- _Your goal_
Please find all lines in the data that hold the string "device" and copy them.

- _Exercise inputs_

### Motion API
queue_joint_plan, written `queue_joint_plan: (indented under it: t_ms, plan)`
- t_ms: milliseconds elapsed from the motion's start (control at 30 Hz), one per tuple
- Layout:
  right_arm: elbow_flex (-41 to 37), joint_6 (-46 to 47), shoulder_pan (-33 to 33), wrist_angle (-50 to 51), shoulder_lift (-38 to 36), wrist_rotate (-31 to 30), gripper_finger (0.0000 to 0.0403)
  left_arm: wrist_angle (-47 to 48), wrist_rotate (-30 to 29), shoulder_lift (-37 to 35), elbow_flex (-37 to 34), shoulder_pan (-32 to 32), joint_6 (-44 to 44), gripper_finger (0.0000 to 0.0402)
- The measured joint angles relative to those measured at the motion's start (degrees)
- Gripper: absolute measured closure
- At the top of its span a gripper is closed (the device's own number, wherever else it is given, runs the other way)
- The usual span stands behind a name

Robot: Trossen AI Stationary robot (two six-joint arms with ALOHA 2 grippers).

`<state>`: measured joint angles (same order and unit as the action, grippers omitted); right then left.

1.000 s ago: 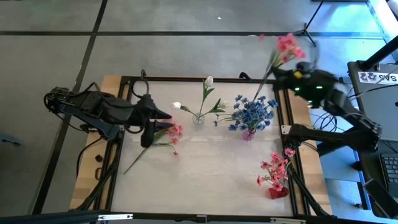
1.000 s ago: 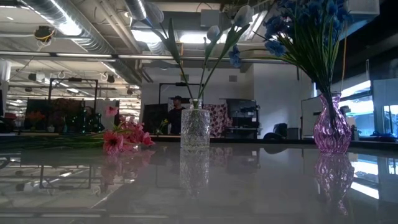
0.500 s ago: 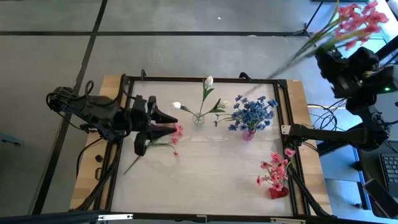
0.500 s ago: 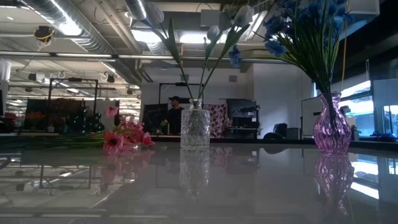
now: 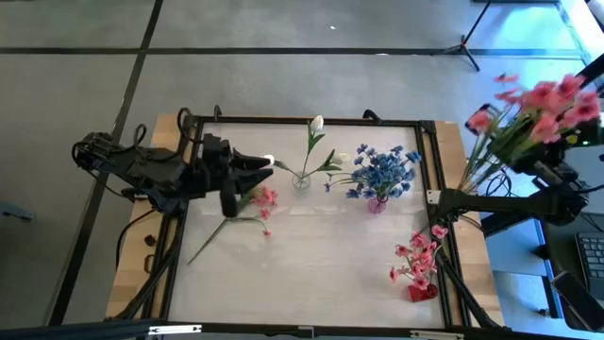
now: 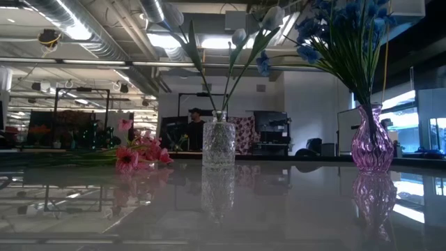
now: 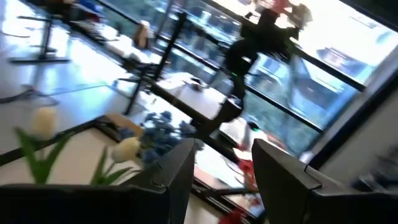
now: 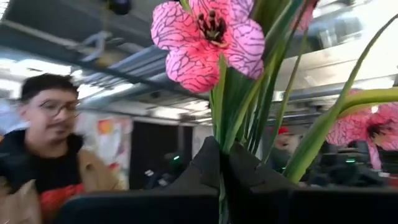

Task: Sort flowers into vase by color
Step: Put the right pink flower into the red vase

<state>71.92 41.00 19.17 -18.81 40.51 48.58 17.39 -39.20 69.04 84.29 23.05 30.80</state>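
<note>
table [image 5: 321, 264]: a pale top in a dark frame; the sorting happens on its far half and its right edge.
right arm [image 5: 514, 200]: raised outside the right edge of the table, so its load is high in the air and well apart from every vase.
left arm [image 5: 142, 170]: lies low over the left part of the table, near the loose sprig.
pink sprig in the air [image 5: 538, 109]: a bunch of pink blooms on green stems, held up beyond the right edge; it is tilted, blooms uppermost.
blue flowers [image 5: 382, 170]: already standing in the purple vase [image 6: 368, 143], right of the table's centre.
white buds [image 5: 316, 124]: standing in the clear glass vase [image 6: 219, 141], near the centre.
red vase [image 5: 422, 291]: at the front right, with pink flowers [image 5: 415, 260] in it; I judge this is the goal for the carried sprig.
loose pink sprig [image 5: 247, 210]: lying flat on the left part, the stem pointing to the front left; not yet sorted.
right gripper [image 8: 219, 167]: the fingers are closed on the green stems, just under the blooms.
left gripper [image 7: 221, 168]: the two fingers stand apart with nothing between them.
advice: bring the stem ends over the red vase mouth first, keep the sprig nearly upright, lower slowly, and release only when the stems are inside; the pink flowers already there may push them aside.
</note>
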Motion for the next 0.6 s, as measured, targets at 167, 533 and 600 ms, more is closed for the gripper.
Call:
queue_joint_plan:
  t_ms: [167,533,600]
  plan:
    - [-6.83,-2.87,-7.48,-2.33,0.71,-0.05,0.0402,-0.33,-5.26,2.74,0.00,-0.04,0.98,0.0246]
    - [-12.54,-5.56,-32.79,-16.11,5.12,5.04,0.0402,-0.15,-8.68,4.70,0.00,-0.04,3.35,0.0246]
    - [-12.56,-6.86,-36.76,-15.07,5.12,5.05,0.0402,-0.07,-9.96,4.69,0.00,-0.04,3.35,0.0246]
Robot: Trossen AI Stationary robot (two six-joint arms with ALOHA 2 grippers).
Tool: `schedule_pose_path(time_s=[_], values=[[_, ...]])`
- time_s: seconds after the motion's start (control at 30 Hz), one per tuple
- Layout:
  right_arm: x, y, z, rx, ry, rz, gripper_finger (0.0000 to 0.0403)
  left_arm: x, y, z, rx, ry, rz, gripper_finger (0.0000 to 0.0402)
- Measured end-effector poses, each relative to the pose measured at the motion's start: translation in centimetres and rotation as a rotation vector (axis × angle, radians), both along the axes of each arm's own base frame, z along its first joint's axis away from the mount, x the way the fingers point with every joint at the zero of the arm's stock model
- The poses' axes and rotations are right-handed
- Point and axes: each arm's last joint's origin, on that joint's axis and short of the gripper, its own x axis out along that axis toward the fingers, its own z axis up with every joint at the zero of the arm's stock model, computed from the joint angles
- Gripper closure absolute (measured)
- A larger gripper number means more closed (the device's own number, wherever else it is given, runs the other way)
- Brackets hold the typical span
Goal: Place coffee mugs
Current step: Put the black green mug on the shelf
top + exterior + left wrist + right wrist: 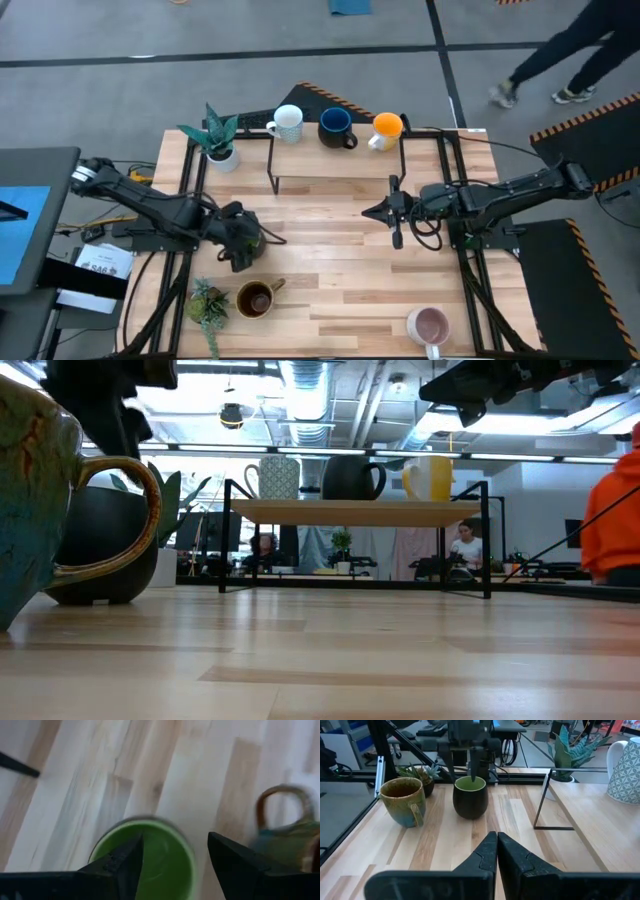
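- Table (330, 290): light wood-plank top on which the whole task plays out; three mugs are shelved and three are not, so by this count the placing is judged about half complete.
- Shelf (335, 165): low black-framed riser at the far side of the table, carrying a white mug (287, 123), a dark blue mug (335, 126) and an orange mug (386, 127) in a row; bare shelf surface shows in front of them.
- Left gripper (240, 245): poised at the olive green mug (470, 796), which stands upright on the table near the left front. In the left wrist view the fingers are spread, one over the mug's green interior and one outside the rim; they straddle the wall without clamping it. This mug appears to be the step in hand.
- Right gripper (385, 212): waits over the middle of the table, well apart from any mug, fingers pressed together on nothing.
- Brown mug (256, 298): upright near the front edge, just beside the olive green mug, not yet shelved.
- Pink mug (430, 326): alone at the front right, also left to place.
- Two potted plants (216, 135): bystanders at the left side.
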Motion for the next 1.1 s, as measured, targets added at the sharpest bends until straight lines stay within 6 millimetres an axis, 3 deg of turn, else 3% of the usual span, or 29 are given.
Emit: schedule_pose_path(time_s=[0.3,0.6,0.7,0.8,0.9,1.0,1.1], values=[[0.0,0.0,0.0,0.000,0.000,0.000,0.0363,1.4,-0.7,-2.2,0.024,0.120,-0.058,0.0195],[0.0,0.0,0.0,0.001,0.000,0.000,0.0363,2.4,-0.6,-4.8,0.028,0.279,-0.005,0.0201],[0.0,0.0,0.0,0.002,0.000,0.000,0.0363,2.7,-0.2,-5.3,0.003,0.309,0.042,0.0233],[0.0,0.0,0.0,0.002,-0.001,0.000,0.0363,2.8,0.3,-5.2,-0.050,0.321,0.078,0.0308],[0.0,0.0,0.0,0.008,-0.002,-0.002,0.0363,3.1,0.8,-4.2,-0.047,0.331,0.079,0.0383],[0.0,0.0,0.0,0.008,-0.002,-0.002,0.0363,3.9,1.3,-1.6,0.020,0.294,0.060,0.0391],[0.0,0.0,0.0,0.008,-0.002,-0.002,0.0363,4.9,1.9,2.6,0.091,0.221,0.039,0.0396]])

- _Task result_
- At the top of its span a gripper is closed (the device's own number, wherever else it is given, runs the other way)
- A larger gripper number means more closed (the device's own number, wherever else it is given, runs the other way)

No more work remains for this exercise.